Gestión pasiva vs. Gestión activa

Es un tema del que se habla y se ha hablado mucho en el sector financiero, pero ¿tiene sentido el debate entre ambos estilos de gestión?

Todos los fondos de inversión siguen una estrategia determinada y uno de los aspectos clave en su elaboración es definir el grado de intervención de los gestores en la selección y ponderación de las posiciones de la cartera. En algunos fondos, la estrategia consiste en incorporar los mismos activos que componen la cartera de un índice, ya sea de renta variable, renta fija, materias primas, etc. Su objetivo es replicar el comportamiento de dicho índice, de tal manera que la rentabilidad obtenida sea lo más ajustada al activo que replica.

Son fondos gestionados pasivamente, donde sólo se producen cambios cuando así se dan en el propio índice, limitándose la labor del equipo gestor al control en el rebalanceo de los activos. Estas condiciones no se dan en cambio, en los fondos de inversión gestionados activamente, fondos cuya administración apuesta por tener mayor protagonismo en la gestión de sus inversiones en lugar de limitarse a seguir un índice determinado. Con esta estrategia, se pretende mejorar los resultados obtenidos por el mercado aplicando una determinada filosofía de inversión, ya sea de índole técnica, fundamental o cuantitativa.

¿Qué tipo de gestión tiene más sentido?

Si recurrimos a estudios sobre los resultados obtenidos por uno y otro tipo de gestión nos encontramos con que, aproximadamente, sólo uno de cada cinco fondos de inversión de gestión activa consigue batir a su índice de referencia. Este dato refleja que son una minoría los gestores que mejoran con sus decisiones la rentabilidad de una cartera expuesta al vaivén del mercado. Este hecho está siendo especialmente valorado en Estados Unidos, donde la gestión pasiva ha superado ya la entrada de flujos de los fondos gestionados activamente como se puede apreciar en el siguiente gráfico.

Que la gestión pasiva está de moda es una realidad, ¿pero es la mejor opción? ¿se deberían olvidar los inversores de la gestión activa como parte integrante de sus carteras?

La respuesta a esta pregunta la encontramos en un factor que tarde o temprano acaba llamando a la puerta cuando se trata de gestionar una inversión: diversificación. Del mismo modo que, en una cartera prudente y orientada al largo plazo, se debe tener en cuenta la diversidad en la localización geográfica, en los sectores, en las divisas o en el tipo de activo, también es importante que haya diversidad en el tipo de gestión.

Esto es así porque ambas formas de gestionar tienen atributos que corren a su favor.
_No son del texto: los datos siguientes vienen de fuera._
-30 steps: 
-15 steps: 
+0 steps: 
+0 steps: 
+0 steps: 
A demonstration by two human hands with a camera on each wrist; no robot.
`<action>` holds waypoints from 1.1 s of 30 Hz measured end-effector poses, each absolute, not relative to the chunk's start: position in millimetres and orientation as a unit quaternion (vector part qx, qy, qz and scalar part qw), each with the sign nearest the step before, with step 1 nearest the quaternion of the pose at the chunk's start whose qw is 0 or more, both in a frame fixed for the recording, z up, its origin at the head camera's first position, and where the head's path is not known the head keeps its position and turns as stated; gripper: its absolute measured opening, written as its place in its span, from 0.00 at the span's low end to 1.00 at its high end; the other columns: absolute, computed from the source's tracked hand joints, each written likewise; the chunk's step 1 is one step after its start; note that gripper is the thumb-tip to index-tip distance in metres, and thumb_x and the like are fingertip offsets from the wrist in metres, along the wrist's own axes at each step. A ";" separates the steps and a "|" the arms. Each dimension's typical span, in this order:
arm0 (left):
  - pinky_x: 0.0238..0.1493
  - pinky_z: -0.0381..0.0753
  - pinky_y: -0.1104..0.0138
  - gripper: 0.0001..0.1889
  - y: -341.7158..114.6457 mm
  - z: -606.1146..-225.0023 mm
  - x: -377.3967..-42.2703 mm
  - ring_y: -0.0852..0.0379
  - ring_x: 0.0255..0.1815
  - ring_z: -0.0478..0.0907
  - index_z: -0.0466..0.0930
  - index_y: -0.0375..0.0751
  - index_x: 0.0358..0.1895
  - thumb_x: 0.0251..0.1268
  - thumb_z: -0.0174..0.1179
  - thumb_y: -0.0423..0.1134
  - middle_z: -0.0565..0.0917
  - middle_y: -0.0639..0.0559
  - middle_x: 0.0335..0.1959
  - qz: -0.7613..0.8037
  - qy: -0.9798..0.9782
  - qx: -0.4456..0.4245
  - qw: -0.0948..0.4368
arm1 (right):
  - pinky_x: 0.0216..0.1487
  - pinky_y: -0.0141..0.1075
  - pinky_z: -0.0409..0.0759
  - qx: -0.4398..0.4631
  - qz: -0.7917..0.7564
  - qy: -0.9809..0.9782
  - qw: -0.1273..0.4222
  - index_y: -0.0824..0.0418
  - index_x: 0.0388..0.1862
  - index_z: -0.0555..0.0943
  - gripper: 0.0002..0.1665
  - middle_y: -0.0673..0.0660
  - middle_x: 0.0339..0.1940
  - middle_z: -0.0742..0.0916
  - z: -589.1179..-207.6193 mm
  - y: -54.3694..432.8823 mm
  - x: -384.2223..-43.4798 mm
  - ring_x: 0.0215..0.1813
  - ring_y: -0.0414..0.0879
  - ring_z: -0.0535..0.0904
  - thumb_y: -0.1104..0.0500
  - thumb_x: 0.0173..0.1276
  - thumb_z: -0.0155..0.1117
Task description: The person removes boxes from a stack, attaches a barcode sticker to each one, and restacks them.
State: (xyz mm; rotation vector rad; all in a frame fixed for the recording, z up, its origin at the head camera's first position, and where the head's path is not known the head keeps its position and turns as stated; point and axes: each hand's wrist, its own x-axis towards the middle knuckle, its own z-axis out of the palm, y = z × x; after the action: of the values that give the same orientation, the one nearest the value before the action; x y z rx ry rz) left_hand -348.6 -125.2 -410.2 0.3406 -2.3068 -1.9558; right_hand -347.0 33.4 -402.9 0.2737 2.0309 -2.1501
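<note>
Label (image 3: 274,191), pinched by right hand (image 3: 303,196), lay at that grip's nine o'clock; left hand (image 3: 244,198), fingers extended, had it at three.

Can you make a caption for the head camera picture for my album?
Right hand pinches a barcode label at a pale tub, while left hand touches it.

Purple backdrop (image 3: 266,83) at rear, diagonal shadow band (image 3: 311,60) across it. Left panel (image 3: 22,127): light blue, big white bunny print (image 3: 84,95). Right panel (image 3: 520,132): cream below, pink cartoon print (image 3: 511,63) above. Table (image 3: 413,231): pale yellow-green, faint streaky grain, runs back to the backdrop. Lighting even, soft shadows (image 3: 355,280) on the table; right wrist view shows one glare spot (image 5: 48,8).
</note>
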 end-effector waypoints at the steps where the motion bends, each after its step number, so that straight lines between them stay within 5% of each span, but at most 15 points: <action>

El debate generado sobre cuál es más eficiente carece de sentido cuando dentro de cada estilo de gestión encontramos factores positivos. Invertir a través de productos indexados al mercado se ha demostrado que tiene en el largo plazo más valor que hacerlo en la mayoría de fondos de inversión de gestión activa. Esto es así porque sus costes más bajos merman en menor medida la rentabilidad neta del fondo, y también, por la dificultad para que el alfa generado, es decir, la habilidad de los gestores para superar la rentabilidad de los benchmarks, se mantenga estable en el largo plazo. Son argumentos sólidos que ponen la balanza de su lado. Sin embargo, la mayoría no es lo mismo que todos. Existen fondos de inversión gestionados activamente que generan alfa cada año y lo consiguen por la habilidad y los conocimientos del equipo gestor y por el alcance de las corporaciones a las que pertenecen, con recursos suficientes para conseguir los mejores resultados posibles. Existen otros fondos con políticas de inversión sectoriales o temáticas, en los que se necesita un conocimiento no únicamente financiero sino con un componente más especializado. Puede tener sentido confiar en profesionales financieros que son a su vez expertos en tecnología, biología, física u otra disciplina a la que quiera dirigir sus inversiones un determinado fondo de inversión.

Con todos estos ingredientes, debemos seguir valorando la gestión pasiva y confiar en la tendencia alcista de los mercados en el largo plazo, pero obviamente sin menospreciar las cosas buenas que puede aportar la gestión activa a nuestra cartera de inversión. Como siempre en la diversificación se encuentra la clave.